Take the entries below and print only the lines from the one with "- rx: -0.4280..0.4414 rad" through the one with "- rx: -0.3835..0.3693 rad", exactly as they stand, both ends included.

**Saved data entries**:
====
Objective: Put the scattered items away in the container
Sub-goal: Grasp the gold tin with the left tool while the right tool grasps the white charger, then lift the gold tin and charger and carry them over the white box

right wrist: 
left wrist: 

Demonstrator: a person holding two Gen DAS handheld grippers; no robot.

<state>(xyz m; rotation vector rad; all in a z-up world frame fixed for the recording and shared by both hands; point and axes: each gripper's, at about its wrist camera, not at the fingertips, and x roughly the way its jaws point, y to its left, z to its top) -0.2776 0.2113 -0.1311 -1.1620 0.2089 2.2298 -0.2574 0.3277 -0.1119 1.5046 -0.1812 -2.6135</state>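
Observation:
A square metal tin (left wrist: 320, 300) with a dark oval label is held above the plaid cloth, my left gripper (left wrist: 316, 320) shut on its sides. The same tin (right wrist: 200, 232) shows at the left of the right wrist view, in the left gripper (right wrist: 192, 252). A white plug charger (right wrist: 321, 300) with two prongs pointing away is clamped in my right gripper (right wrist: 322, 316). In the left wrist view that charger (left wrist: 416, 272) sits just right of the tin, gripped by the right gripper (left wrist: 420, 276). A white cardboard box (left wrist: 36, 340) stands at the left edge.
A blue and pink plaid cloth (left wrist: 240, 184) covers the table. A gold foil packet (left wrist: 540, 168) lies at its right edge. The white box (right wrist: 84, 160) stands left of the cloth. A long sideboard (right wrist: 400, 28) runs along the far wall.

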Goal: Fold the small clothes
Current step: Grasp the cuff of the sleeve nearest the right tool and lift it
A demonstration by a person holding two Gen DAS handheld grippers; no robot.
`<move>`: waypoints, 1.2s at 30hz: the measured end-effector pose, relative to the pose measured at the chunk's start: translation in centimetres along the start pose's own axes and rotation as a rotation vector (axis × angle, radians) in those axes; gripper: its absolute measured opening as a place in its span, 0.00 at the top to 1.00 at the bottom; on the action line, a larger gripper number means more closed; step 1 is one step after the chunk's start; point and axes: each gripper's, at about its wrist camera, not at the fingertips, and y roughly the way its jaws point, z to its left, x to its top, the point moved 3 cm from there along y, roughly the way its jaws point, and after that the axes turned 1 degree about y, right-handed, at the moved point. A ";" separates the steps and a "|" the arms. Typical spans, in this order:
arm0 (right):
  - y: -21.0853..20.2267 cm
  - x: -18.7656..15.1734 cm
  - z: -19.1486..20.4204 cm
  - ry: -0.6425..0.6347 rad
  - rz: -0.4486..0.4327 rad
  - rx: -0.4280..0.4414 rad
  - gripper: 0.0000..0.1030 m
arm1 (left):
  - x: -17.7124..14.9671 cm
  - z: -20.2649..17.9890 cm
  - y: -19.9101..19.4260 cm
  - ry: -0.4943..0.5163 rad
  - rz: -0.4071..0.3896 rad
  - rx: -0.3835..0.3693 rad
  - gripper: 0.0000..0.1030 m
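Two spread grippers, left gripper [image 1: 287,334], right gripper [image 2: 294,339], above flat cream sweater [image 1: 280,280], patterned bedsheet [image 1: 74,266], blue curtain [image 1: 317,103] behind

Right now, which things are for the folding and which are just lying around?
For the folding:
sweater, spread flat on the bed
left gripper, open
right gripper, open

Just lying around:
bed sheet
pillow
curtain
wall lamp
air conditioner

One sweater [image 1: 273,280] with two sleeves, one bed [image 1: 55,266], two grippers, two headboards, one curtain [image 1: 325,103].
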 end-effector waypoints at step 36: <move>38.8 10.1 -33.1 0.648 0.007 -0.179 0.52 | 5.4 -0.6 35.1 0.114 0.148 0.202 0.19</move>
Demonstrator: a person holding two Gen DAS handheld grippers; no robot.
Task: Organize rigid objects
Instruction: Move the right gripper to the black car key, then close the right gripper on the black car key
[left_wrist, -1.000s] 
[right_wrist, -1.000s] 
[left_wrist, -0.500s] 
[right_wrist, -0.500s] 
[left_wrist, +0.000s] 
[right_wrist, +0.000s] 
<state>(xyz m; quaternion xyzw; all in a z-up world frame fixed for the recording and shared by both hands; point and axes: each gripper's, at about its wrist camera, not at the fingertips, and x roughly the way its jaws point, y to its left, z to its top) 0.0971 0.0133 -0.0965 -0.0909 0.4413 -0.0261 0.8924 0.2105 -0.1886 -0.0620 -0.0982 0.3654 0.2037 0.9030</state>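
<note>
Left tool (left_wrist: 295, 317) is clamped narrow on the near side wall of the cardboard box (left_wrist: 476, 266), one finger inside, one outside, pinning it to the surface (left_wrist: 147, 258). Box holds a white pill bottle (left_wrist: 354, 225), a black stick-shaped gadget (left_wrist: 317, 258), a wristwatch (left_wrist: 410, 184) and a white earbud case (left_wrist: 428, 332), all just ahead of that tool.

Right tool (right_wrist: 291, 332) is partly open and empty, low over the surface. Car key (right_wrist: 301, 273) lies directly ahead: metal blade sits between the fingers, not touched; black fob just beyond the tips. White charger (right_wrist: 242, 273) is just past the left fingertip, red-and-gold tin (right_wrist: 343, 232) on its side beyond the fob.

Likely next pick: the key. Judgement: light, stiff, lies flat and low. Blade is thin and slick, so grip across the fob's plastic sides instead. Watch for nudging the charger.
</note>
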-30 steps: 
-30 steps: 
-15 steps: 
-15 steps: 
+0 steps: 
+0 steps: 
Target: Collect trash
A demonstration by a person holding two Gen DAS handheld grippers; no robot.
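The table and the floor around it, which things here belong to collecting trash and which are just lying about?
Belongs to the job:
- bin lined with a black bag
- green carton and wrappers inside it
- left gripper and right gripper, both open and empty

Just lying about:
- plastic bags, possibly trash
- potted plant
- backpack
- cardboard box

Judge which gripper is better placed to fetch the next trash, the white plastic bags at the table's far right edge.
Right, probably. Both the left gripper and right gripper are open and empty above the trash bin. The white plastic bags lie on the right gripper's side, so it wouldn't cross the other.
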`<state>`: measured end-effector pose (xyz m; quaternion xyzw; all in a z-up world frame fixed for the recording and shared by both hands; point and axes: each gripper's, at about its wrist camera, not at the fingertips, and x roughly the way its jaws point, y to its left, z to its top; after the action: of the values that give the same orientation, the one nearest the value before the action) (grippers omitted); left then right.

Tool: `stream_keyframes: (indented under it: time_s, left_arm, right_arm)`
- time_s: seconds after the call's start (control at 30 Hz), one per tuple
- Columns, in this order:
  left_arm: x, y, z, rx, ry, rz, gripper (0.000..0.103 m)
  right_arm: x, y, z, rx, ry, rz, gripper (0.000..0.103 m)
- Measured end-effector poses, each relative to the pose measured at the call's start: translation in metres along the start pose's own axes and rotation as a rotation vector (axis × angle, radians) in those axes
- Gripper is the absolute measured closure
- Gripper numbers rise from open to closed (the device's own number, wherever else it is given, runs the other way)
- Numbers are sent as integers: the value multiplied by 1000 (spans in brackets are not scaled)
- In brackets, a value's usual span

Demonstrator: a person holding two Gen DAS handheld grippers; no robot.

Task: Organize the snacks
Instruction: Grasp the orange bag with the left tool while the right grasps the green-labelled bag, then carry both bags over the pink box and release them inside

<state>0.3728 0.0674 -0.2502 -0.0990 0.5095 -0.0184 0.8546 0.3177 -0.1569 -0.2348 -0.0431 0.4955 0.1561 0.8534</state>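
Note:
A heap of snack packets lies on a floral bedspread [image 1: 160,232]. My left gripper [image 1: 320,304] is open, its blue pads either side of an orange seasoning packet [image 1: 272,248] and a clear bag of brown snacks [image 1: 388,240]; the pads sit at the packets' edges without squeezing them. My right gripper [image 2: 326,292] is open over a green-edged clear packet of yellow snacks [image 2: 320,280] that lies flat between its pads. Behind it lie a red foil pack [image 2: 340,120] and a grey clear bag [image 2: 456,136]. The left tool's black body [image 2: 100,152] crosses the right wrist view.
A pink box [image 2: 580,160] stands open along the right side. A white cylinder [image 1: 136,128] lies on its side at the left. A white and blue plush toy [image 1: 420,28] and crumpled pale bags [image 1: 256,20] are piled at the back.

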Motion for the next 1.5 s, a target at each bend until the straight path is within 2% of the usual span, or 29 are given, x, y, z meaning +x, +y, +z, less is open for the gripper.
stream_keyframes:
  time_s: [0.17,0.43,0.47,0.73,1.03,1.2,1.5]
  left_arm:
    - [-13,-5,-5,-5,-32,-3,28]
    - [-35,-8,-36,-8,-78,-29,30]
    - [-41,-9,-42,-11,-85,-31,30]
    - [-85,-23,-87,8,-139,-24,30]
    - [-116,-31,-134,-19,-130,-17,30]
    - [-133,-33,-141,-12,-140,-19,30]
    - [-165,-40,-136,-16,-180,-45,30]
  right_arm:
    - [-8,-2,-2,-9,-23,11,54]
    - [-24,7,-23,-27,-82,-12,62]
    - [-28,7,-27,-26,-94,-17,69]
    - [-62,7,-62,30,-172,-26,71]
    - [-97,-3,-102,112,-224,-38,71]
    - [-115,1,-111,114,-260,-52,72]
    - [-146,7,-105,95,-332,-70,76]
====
**Exercise solution**:
  - rx: -0.4280..0.4414 rad
  - gripper: 0.0000..0.1030 m
arm1 (left):
  - x: -17.7124..14.9671 cm
  - z: -20.2649..17.9890 cm
  - y: -19.9101..19.4260 cm
  - ry: -0.4943..0.5163 rad
  - rz: -0.4071..0.3896 rad
  - rx: -0.3835..0.3693 rad

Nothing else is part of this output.